Machine learning can be a check on conventional thinking, if we let it.
On the new analytics Linkedin group started by Vincent Granville, Dan Rice wrote a personal account of his frustrations with the Alzheimer’s research of 20 years ago, before we understood more about the preclinical period of the disease:
The problem that I have with domain expert knowledge selecting the final variables that determine the model is that it no longer is data mining and it often is no longer even good science. From the time of Galileo, the most exciting and important findings in what we call science are those data-driven findings that prove the experts wrong. The problem is that the prior domain knowledge is usually incomplete or even wrong, which is the reason for research and analytics in the first place. I understand that the experts are helpful to generate a large list of candidate variables, but the experts will often be wrong when it comes to determining how, why and which of these variable combinations is causing the outcome.
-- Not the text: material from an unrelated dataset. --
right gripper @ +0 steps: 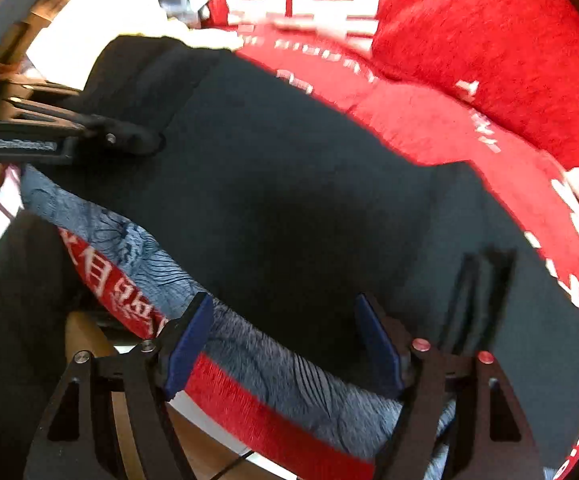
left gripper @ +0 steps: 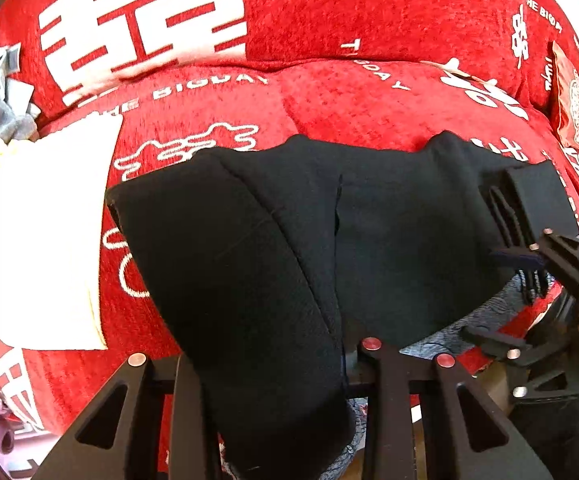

I had an experience early in my research career that has made me forever distrustful of the expert. I was doing brain imaging research on the origins of Alzheimer’s disease in the early 1990’s and all the experts at that time said that the cause of Alzheimer’s disease must be happening right when the dementia and serious memory problems are observed which may be at most a year before the ultimate clinical diagnosis of dementia consistent with Alzheimer’s. We took a completely data-driven approach and measured every variable imaginable in both our brain imaging measure and in cognitive/memory testing. From all of these variables, we found one very interesting result. What the experts had referred to as a “silent brain abnormality” that is seen in about 25% of “normal elderly” at age 70 was associated with minor memory loss problems that were similar to but much less severe than in the early dementia in Alzheimer’s disease. We knew that the prevalence of clinically diagnosed dementia consistent with Alzheimer’s disease was 25% in community elderly at age 80. Thus, we had a very simple explanatory model that put the causal disease process of Alzheimer’s disease back 9-10 years earlier than anyone had imagined.
The problem was that all the experts who gave out research funding disagreed and would not even give me another grant from the National Institute on Aging to continue this research. For years, nobody did any of this preclinical Alzheimer’s research until about 10 years ago when people started replicating our very same pattern of results with extensions to other brain imaging measures. What is still controversial is whether you can accurately PET image the beta-amyloid putative causal protein in living patients, but it is no longer controversial that Alzheimer’s has an average preclinical period of at least 10 years. Ironically, one of the experts who sat on the very committee that rejected my grant applications suddenly became an expert in preclinical Alzheimer’s disease over the past 5 years. The experts are very often dead wrong. We allow experts to select variables in the RELR algorithm, but our users tell us that they seldom use this feature because they want the data to tell the story. The data are much more accurate than the experts if you have an accurate modeling algorithm.
(Quoted with permission of the author.)